**PROBLEM DETAILS:** Setting aside any pictures, reproduce the data exactly.
※ ※ ※
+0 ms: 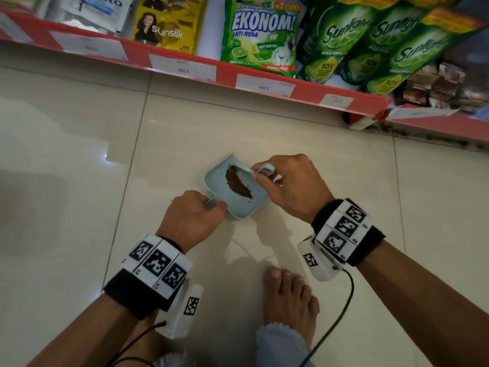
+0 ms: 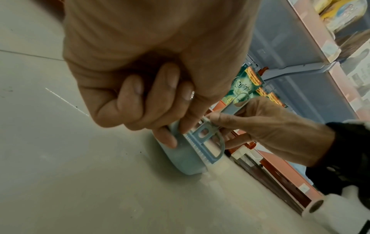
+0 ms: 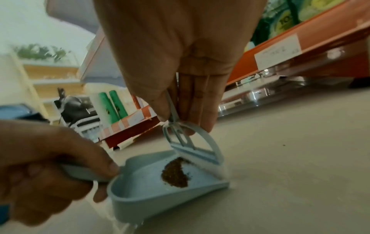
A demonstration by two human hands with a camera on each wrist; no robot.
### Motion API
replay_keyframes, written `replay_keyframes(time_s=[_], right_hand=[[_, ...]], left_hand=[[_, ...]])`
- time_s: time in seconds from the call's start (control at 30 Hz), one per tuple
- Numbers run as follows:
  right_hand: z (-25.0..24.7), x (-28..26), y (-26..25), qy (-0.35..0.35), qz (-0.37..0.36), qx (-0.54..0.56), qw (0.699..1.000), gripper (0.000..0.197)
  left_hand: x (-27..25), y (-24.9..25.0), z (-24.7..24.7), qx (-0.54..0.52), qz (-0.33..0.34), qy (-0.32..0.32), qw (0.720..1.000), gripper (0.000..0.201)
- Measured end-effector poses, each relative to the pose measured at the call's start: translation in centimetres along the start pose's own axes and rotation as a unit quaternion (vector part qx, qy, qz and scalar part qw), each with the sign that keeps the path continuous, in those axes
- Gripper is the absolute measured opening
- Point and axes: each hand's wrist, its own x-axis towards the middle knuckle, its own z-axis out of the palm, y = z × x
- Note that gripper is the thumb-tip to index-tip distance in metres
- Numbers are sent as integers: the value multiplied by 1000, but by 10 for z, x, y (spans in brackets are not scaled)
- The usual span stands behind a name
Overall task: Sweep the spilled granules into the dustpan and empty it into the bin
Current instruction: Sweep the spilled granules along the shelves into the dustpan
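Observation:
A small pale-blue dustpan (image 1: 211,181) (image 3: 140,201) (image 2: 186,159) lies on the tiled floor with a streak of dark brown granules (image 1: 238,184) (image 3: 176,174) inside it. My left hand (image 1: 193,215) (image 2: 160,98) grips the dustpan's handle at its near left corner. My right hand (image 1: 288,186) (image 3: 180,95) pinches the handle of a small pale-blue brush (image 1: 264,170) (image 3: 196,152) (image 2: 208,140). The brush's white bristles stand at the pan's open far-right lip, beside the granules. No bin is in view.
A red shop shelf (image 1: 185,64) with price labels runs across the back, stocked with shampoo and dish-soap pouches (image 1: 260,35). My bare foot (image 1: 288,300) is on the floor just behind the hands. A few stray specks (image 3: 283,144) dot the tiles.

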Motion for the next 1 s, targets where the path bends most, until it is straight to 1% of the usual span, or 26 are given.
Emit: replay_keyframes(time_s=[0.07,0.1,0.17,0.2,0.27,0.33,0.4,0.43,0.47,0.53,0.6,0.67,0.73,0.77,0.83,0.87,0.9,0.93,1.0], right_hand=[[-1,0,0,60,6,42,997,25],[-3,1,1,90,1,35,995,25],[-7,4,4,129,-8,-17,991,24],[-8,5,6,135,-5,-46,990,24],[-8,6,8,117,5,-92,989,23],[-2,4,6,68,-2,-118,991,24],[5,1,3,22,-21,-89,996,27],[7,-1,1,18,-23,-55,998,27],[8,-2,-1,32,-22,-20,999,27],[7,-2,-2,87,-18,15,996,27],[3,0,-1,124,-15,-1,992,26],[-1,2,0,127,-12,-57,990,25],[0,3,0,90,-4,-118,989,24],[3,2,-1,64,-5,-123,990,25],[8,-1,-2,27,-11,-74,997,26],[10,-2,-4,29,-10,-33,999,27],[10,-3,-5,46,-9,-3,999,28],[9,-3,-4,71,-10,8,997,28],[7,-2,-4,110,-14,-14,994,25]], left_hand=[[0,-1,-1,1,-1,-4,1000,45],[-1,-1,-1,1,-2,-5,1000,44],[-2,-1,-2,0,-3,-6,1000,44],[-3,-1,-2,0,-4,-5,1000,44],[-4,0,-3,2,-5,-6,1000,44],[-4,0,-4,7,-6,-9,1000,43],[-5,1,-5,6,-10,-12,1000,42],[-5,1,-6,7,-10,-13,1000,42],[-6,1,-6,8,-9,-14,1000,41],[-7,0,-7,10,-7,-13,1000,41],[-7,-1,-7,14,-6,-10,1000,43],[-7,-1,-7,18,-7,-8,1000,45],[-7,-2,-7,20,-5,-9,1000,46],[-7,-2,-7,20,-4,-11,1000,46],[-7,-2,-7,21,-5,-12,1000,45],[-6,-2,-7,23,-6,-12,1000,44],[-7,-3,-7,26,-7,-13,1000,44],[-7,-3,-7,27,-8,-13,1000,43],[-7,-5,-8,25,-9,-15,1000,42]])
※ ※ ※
**OUTPUT:**
+0 ms: 
+0 ms: 
+0 ms: 
A demonstration by two human hands with a camera on each wrist; no robot.
### Motion API
replay_keyframes, written `replay_keyframes(time_s=[_], right_hand=[[_, ...]], left_hand=[[_, ...]])`
- time_s: time in seconds from the call's start (control at 30 Hz), one per tuple
- Numbers run as follows:
  right_hand: z (-25.0..24.7), x (-28..26), y (-26..25), qy (-0.35..0.35), qz (-0.37..0.36), qx (-0.54..0.56), qw (0.699..1.000), gripper (0.000..0.197)
  left_hand: x (-27..25), y (-24.9..25.0), z (-24.7..24.7), qx (-0.54..0.52), qz (-0.33..0.34), qy (-0.32..0.32), qw (0.720..1.000), gripper (0.000..0.201)
- Measured end-effector poses, each relative to the pose measured at the call's start: translation in centimetres along the start pose's own axes and rotation as a unit quaternion (vector part qx, qy, qz and scalar part qw), each with the sign that keeps the path continuous, in those axes
- Gripper is the absolute measured opening
- Point and axes: each hand's wrist, its own x-axis towards the middle knuckle, its own z-axis out of the palm, y = z × x
- Note that gripper is the thumb-tip to index-tip distance in metres
- Numbers are sent as integers: the value multiplied by 1000, but by 10 for z, x, y (spans in brackets are not scaled)
- The usual span stands behind a name
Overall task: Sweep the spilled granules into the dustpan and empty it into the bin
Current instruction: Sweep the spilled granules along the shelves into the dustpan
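Observation:
A small pale-blue dustpan (image 1: 211,181) (image 3: 140,201) (image 2: 186,159) lies on the tiled floor with a streak of dark brown granules (image 1: 238,184) (image 3: 176,174) inside it. My left hand (image 1: 193,215) (image 2: 160,98) grips the dustpan's handle at its near left corner. My right hand (image 1: 288,186) (image 3: 180,95) pinches the handle of a small pale-blue brush (image 1: 264,170) (image 3: 196,152) (image 2: 208,140). The brush's white bristles stand at the pan's open far-right lip, beside the granules. No bin is in view.
A red shop shelf (image 1: 185,64) with price labels runs across the back, stocked with shampoo and dish-soap pouches (image 1: 260,35). My bare foot (image 1: 288,300) is on the floor just behind the hands. A few stray specks (image 3: 283,144) dot the tiles.
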
Motion for the next 1 s, targets where the path bends most, until it is straight to 1% of the usual span, or 26 are given.
Emit: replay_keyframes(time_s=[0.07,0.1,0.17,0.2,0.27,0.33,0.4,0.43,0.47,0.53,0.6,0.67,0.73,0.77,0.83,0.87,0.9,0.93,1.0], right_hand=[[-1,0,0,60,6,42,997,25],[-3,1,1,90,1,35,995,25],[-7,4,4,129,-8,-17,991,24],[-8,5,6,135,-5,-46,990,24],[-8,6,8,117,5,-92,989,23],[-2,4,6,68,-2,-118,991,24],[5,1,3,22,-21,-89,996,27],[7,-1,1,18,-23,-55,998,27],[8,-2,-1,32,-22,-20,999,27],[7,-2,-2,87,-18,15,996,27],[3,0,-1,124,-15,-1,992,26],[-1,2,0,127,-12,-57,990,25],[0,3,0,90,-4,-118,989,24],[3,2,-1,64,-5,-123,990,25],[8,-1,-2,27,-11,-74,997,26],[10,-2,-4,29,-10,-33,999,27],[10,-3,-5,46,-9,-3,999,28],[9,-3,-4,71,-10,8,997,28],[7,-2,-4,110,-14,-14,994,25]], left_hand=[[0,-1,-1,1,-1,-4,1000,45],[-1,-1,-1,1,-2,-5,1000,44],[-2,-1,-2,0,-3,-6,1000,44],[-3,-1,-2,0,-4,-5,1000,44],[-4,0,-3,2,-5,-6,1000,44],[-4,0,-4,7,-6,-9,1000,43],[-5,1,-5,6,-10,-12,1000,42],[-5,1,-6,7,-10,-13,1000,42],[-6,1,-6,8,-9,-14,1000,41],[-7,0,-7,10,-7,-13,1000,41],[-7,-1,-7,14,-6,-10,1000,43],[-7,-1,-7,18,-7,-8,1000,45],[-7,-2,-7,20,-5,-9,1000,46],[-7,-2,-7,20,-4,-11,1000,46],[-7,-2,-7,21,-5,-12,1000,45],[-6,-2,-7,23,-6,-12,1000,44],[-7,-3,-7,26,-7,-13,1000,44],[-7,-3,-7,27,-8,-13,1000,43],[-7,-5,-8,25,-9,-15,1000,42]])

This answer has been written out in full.